# Week 3 Dataset Analysis

## Question: How many features remain after applying the following pipeline to the feature matrix?

**Answer: 4 features remain after applying the pipeline**

The pipeline consists of:
1. SimpleImputer (strategy='mean') on Features 1-4 
2. StandardScaler on Features 1-4
3. OrdinalEncoder on Feature 5
4. FeatureUnion to combine the outputs
5. VarianceThreshold (threshold=0.1) for feature selection

In [None]:
# Import required libraries
import pandas as pd
import numpy as np
import sklearn
from sklearn.preprocessing import StandardScaler, OrdinalEncoder
from sklearn.impute import SimpleImputer
from sklearn.feature_selection import VarianceThreshold
from sklearn.pipeline import Pipeline
from sklearn.compose import ColumnTransformer
import warnings
warnings.filterwarnings('ignore')

print(f"Using scikit-learn version: {sklearn.__version__}")

# Load the dataset
df = pd.read_csv('Week3_GA_dataset.csv')
print(f"Dataset shape: {df.shape}")
df.head()

Using scikit-learn version: 1.7.2
Dataset shape: (748, 6)

Column names: ['V1', 'V2', 'V3', 'V4', 'V5', 'Target']

Data types:
V1         object
V2         object
V3        float64
V4        float64
V5         object
Target     object
dtype: object

First few rows:


Unnamed: 0,V1,V2,V3,V4,V5,Target
0,2.0,50.0,12500.0,98.0,NEGATIVE,YES
1,0.0,13.0,3250.0,28.0,NEGATIVE,YES
2,?,?,4000.0,35.0,NEGATIVE,YES
3,?,20.0,5000.0,45.0,NEGATIVE,YES
4,1.0,24.0,6000.0,77.0,NEGATIVE,NO


In [None]:
# Prepare the data according to the pipeline diagram
df_processed = df.copy()
df_processed = df_processed.replace('?', np.nan)

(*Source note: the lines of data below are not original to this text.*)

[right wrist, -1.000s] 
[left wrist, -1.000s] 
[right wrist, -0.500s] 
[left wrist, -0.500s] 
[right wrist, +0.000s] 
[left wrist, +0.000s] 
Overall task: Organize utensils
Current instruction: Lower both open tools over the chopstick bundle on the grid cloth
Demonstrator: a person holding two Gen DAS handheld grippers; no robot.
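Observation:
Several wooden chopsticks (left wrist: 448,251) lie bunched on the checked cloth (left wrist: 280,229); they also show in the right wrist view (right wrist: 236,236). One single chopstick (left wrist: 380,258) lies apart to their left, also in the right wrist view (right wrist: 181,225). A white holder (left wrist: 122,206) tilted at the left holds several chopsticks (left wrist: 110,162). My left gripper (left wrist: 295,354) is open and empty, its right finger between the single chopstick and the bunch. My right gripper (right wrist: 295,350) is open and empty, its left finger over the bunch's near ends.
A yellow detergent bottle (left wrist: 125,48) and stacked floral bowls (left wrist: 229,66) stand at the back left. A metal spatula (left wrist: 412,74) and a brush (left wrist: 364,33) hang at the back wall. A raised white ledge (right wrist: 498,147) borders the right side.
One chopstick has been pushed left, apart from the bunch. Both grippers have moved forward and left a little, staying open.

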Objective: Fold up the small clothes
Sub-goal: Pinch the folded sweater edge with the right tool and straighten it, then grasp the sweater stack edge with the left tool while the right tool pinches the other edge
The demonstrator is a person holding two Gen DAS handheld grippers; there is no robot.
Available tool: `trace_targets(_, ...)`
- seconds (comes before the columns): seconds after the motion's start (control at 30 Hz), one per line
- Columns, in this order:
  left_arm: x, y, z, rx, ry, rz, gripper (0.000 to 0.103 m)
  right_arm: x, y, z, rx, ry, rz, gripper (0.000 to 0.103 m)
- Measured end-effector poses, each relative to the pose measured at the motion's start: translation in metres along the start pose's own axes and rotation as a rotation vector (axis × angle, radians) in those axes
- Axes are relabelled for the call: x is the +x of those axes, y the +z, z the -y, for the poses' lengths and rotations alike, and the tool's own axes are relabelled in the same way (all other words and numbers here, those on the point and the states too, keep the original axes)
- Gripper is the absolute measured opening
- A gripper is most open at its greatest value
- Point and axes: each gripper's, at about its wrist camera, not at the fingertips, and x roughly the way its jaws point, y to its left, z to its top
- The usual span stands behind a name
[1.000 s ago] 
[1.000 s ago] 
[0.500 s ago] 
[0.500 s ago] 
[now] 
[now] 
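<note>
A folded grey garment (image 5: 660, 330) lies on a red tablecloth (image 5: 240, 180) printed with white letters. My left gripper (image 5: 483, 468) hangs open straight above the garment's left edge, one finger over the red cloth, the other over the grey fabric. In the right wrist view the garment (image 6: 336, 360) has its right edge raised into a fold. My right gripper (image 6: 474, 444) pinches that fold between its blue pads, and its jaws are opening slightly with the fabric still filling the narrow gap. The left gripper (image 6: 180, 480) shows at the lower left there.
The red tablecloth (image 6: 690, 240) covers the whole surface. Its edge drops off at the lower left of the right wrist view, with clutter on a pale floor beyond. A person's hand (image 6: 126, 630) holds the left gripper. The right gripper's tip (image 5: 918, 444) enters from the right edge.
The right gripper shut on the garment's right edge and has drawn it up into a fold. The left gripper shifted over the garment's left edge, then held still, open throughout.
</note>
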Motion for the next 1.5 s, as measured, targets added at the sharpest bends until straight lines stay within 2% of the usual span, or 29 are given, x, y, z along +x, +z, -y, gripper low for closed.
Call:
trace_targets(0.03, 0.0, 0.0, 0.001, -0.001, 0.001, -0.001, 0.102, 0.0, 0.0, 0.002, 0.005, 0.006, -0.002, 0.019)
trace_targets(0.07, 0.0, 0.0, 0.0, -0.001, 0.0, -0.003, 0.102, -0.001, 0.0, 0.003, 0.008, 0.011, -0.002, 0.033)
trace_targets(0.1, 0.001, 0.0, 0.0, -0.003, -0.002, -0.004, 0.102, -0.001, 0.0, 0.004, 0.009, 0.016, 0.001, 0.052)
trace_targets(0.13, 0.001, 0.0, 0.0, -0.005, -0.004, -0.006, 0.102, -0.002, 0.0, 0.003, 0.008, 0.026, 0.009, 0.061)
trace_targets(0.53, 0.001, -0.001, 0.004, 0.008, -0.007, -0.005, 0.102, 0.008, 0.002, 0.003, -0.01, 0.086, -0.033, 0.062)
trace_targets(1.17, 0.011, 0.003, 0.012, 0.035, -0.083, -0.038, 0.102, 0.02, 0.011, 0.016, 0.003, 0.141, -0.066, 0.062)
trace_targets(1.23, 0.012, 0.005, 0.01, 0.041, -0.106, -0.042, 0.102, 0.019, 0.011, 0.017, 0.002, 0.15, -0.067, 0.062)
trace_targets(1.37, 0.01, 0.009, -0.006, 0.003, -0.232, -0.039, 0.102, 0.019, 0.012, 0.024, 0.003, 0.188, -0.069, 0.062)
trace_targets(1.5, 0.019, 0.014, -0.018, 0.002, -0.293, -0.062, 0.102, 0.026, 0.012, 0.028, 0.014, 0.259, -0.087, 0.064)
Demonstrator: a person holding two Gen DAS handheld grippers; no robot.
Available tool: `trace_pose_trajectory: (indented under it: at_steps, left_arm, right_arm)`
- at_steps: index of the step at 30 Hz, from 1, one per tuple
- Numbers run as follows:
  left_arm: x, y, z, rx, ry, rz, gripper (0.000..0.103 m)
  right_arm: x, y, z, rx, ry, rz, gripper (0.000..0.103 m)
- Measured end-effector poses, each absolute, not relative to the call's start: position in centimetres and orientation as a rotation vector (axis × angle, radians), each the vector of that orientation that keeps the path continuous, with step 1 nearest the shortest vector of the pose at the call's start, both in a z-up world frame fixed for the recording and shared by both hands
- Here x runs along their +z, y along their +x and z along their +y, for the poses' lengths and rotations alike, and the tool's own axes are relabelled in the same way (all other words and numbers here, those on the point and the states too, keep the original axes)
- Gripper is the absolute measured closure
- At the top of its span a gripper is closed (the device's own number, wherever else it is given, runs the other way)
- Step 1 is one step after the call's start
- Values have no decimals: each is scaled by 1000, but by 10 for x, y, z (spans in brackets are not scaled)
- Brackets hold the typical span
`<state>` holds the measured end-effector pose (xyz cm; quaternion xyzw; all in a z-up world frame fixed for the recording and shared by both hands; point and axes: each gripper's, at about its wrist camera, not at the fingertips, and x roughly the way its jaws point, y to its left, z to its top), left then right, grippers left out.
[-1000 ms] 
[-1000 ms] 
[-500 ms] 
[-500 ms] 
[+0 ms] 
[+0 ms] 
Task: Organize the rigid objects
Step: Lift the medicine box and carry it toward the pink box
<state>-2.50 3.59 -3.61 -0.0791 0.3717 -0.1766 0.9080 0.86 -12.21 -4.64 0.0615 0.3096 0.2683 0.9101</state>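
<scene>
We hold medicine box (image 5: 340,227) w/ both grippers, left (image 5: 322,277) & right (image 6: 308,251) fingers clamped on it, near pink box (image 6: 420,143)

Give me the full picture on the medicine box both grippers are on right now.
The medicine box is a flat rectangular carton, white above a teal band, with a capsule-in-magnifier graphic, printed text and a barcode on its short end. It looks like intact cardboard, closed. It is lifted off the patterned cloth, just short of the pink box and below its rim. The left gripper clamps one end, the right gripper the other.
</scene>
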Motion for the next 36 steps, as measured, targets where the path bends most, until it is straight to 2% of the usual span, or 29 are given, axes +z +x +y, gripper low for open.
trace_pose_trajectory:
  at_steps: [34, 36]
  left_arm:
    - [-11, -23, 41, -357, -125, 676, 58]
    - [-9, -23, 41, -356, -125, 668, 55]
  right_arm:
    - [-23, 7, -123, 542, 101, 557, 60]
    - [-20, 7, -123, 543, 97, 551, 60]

# Convert numeric columns to proper data types
numeric_columns = ['V1', 'V2', 'V3', 'V4']
for col in numeric_columns:
    df_processed[col] = pd.to_numeric(df_processed[col], errors='coerce')

# Separate features from target
feature_columns = ['V1', 'V2', 'V3', 'V4', 'V5']
X = df_processed[feature_columns].copy()
y = df_processed['Target']

print(f"Feature matrix shape: {X.shape}")
print(f"Missing values in features:")
print(X.isnull().sum())
print(f"Unique values in V5: {X['V5'].unique()}")

Feature matrix shape: (748, 5)
Target shape: (748,)

Feature columns: ['V1', 'V2', 'V3', 'V4', 'V5']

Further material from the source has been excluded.